Tensions over territorial claims in the South China Sea dominated a meeting of regional foreign ministers this weekend with the U.S. backing a motion from the Philippines seeking to curb Chinese actions in disputed areas.
Philippine Foreign Secretary Albert del Rosario submitted a proposal calling for a halt in activities that have “raised tensions” in the contested waters, a motion to be supported by U.S. Secretary of State John Kerry, who is attending the two-day Asean Regional Forum in Myanmar. China has indicated it will rebuff the move.
Though China agreed at a meeting of the Association of Southeast Asian Nations in July of last year to talks on rules to avoid conflict in the South China Sea, there has been little progress. As negotiations stalled, tensions flared, with China asserting its claims with ships, an oil rig and by building structures on rocks in waters rich in oil and gas and contested by the Philippines and Vietnam among others.
“For the Chinese the issue is decided and clear, they have sovereignty over most of South China Sea. They just need to get everyone else to sign off on it,” said Richard Bitzinger, a senior fellow at the S. Rajaratnam School of International Studies in Singapore. Barring acquiescence from the rest of Asean, “there will be a stand off.”
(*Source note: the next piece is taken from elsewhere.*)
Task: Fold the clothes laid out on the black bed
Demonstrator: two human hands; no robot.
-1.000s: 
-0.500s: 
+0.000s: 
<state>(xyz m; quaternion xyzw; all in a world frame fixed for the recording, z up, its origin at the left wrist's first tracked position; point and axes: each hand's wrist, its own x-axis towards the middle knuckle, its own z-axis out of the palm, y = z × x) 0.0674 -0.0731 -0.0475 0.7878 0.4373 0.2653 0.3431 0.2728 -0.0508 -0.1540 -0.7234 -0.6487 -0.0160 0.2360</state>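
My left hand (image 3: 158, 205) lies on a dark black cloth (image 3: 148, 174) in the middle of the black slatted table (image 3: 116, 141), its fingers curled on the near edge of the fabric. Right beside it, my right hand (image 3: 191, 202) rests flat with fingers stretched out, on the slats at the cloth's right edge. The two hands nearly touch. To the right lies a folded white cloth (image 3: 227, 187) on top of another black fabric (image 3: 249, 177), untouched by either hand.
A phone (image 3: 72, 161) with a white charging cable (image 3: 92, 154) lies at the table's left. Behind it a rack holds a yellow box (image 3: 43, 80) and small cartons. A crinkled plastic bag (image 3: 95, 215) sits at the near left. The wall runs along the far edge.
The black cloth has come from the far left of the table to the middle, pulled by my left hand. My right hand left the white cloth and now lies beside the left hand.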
The Philippines’ proposal, dubbed the “triple-action plan,” calls for the moratorium, completion of a code of conduct and for disputes to be resolved through arbitration within the framework of the United Nations Convention on the Law of the Sea.
“Tensions in the South China Sea have worsened in the past few months and continue to deteriorate,” Del Rosario said in an e-mailed statement from Manila. “All of us are seeing an increased pattern of aggressive behavior and provocative actions in the South China Sea, seriously threatening the peace, security, prosperity and stability in the region.”
The U.S. has backed the proposal, saying that a freeze on “provocative actions” in the waters would be helpful in maintaining peace and stability.
The ASEAN Regional Forum includes the 10 Southeast Asian nations plus about two dozen other countries including the U.S., China, Japan, both North and South Korea, Australia and Canada.
Myanmar President Thein Sein, who is hosting the gathering, urged the participants yesterday “to resort to peaceful settlement of disputes and differences.”
Those disputes and differences have intensified since China agreed to negotiate the code of conduct last year. Deadly anti-Chinese riots broke out in Vietnam in May after China placed an oil rig off islands claimed by Vietnam. The Philippines has tried to haul China before an UN tribunal as Chinese ships increasingly operate off its coast.
China claims about 90 percent of the South China Sea under its “nine-dash line” map first published in 1947, which extends hundreds of miles south from Hainan Island and takes in the Paracel Islands, which are claimed by Vietnam, and the Spratly Islands, some of which are claimed by the Philippines. Its claims have been challenged by other claimants as well as sea law experts for the lack of historical and legal basis.
A report by the state-run China News Agency that China plans to build lighthouses on five South China Sea islands will probably also be construed as further provocation by claimants attending the Asean gatherings.
Japan, which this week renewed its criticism of China’s “assertive” maritime activities around disputed islands in the East China Sea, may use the Asean meeting to try to ease tensions. Foreign Minister Fumio Kishida and Foreign Minister Wang Yi may meet informally during the gathering, Kyodo news agency reported today, citing people familiar with the negotiations. A meeting may lay the groundwork for a summit between Prime Minister Shinzo Abe and China’s President Xi Jinping at the Asia-Pacific Economic Cooperation gathering in Beijing in November, Kyodo reported Aug. 5.
Asked if he would meet Wang in Myanmar, Kishida said the same day that talks on a summit should be held at all levels and urged China to take part in discussions without pre-conditions.
Xi has so far refused to meet with Abe as relations between Asia’s two biggest economies remained strained over their territorial spat and lingering resentment over Japan militarism in World War II. Tensions intensified last December after Abe visited Tokyo’s Yasukuni Shrine, which honors war-dead, including Class-A war criminals.
Jiang Lifeng, research fellow at the Institute of Japanese Studies and the Chinese Academy of Social Sciences, said a Xi-Abe summit was unlikely.
“They might shake hands in the corridor or say hello to each other, but that’d be all out of sheer politeness,” Jiang said. “Unless Abe makes some gestures ahead of the meeting, such as recognition of the existence of disputes between two countries over the East China Sea islets, or an apology on his shrine visit last year, it’s not possible for Xi to sit down with him to have formal and substantial talks.”